Saturday Photo: life on mars

life on mars

What I’ve been doing

Mainly:

Editing. Lots of it. My essays, helping out with two papers, and also a couple of stories. I did it through the night last night, which explains the fuzziness of my brain right now. It feels like yogurt.

Revising. I’ve reread a portion of my texts in an attempt to revise for a quiz this Friday. I kind of get the feeling I won’t do very well. I have a very poor memory for these sorts of things. I read Disgrace some time ago (for the second time no less) and a day after I’d finished it, I’d forgotten who Grace was.

Meeting friends. Met.

Reading. I read Marat/Sade very quickly, so I’m kind of far ahead on that particular subject with only two more texts to go, I think. Then I’m also reading George Lamming’s In The Castle Of My Skin and I should be done with it soon enough. Soon enough is probably the middle of next week. Meanwhile, I’ve been catching up on papers for my FYP. I have to put together a report for my literature review so far during the week. I hope to read something for my own pleasure soon. I have the recent Pulitzer Prize winner, Tinkers, in waiting, and that’s one possibility.

Participating in the global economy. I bought three books. A Barthes, a Camus and a Derrida. I wanted to get one of the Bertrand Russell books just to inaugurate my philosophy section in style, but I am a bit poor. I’ve managed to do so only because I staved off the immense temptation to purchase the Expensive Edition of Civilization V. I’ll just wait for a Steam sale, I think.
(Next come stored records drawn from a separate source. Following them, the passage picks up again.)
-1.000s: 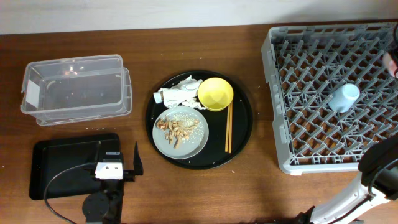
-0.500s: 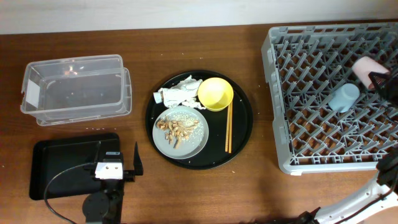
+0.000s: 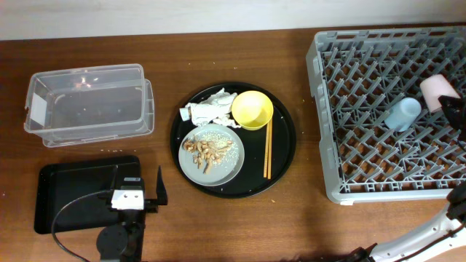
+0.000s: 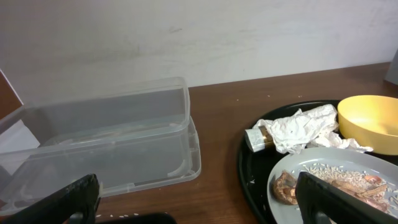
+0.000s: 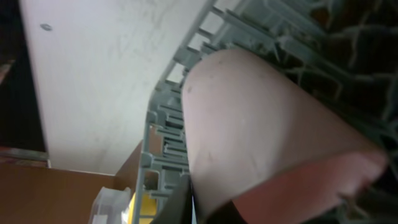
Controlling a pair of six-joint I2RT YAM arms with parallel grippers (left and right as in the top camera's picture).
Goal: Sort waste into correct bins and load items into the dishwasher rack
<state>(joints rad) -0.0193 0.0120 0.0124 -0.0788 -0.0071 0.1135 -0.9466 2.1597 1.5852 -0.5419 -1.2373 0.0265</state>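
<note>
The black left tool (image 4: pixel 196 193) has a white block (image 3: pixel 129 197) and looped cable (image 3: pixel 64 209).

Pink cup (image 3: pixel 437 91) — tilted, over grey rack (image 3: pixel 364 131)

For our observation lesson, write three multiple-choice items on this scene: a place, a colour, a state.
1. Where is the blue cup? A in the rack; B on the round tray; C in the clear tub.
2. What colour is the bowl? A green; B yellow; C red.
3. The left gripper is: A open; B shut on a napkin; C shut on chopsticks.
Answers: 1 A, it lies among the rack's pegs; 2 B, plainly yellow from overhead; 3 A, its fingers stand wide apart.
</note>
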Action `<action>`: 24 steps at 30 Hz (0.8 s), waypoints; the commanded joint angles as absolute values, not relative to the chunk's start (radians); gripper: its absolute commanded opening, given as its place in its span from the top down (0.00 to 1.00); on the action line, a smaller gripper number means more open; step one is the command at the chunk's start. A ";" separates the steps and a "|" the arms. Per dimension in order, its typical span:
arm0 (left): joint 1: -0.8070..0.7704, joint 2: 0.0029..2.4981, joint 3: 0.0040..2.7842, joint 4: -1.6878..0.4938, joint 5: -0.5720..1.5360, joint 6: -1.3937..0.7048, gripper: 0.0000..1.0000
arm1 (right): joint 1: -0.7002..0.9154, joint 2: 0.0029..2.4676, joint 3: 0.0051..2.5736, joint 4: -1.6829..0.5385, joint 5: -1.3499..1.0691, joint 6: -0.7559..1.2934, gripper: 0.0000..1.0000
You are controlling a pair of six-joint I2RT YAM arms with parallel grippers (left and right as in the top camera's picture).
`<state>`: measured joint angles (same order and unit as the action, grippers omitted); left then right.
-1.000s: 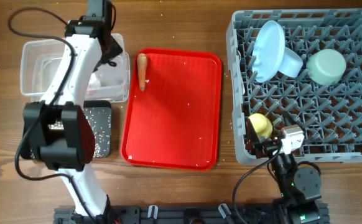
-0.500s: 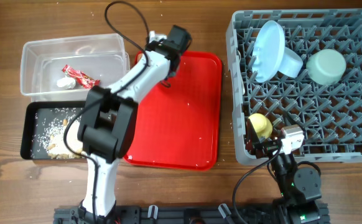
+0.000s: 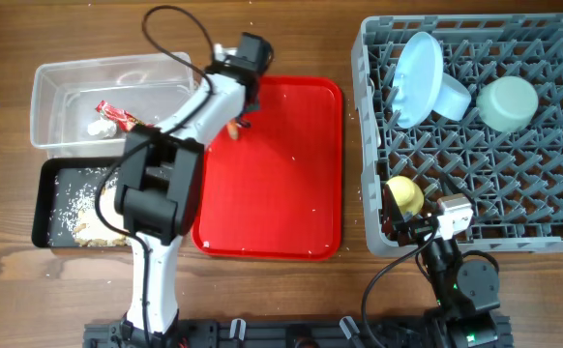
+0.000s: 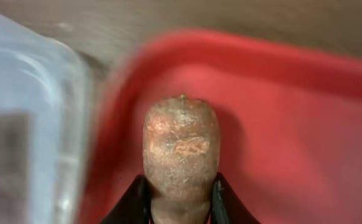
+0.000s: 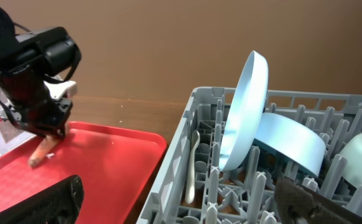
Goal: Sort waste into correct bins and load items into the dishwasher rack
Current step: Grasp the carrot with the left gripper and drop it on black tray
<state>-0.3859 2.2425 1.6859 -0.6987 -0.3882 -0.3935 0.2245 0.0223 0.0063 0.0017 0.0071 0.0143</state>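
Note:
My left gripper (image 4: 180, 194) is shut on the orange-brown carrot-like stick (image 4: 181, 146) over the top left corner of the red tray (image 3: 291, 193), right next to the clear tub (image 3: 64, 77). It also shows in the overhead view (image 3: 235, 122) and the right wrist view (image 5: 46, 138). The clear tub holds the candy wrapper (image 3: 119, 116) and tissue (image 3: 99, 127). The black tub (image 3: 42, 208) holds crumbs (image 3: 88, 208). The rack (image 3: 552, 208) holds the plate (image 3: 419, 72), blue bowl (image 3: 453, 97), green bowl (image 3: 507, 103), yellow cup (image 3: 404, 195) and spoon (image 5: 192, 165). My right gripper (image 3: 398, 224) is open and empty at the rack's front left corner.
The two tubs stand one behind the other at the left, touching the tray's left edge. Small pale specks lie on the tray. Bare wooden table lies between the tray and the rack.
My left arm swung from over the clear tub to the tray's top left corner and closed on the carrot stick that lay there. The right arm has not moved.

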 commanded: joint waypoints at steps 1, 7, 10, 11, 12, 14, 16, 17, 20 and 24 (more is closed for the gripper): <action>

Planning. I’ve been looking into starting my own culture/arts blog, as you know. More on that soon.

Chatting. I love my friends. They are generally adorable people and I would in deep trouble of some ghastly sort, I think, if it weren’t for them. I think it was Dickinson who said, Forgive me the avarice to horde my friends. Forgive me indeed. Especially if I got the quotation wrong.

Blogging. Well, not very much, I know. But I hope to have a feature up one day soon. Maybe tomorrow. It will probably be something boring, like said details on culture/arts blog. We’ll see.

d

Thursday Photo: seething

seething

MAF ’10

Happy MAF, everyone.

d

Tuesday Photo: jigokudani

jigokudani

Possible Newness

I’m thinking of starting up a new site, a sort of culture and arts blog that casts a reasonably wide net. Music, literature, photography, film, design, philosophy, et cetera. The idea of it sounds like it could work, but really, I might be wrong. Wouldn’t be the first time.

I might have talked about this before. I can’t remember.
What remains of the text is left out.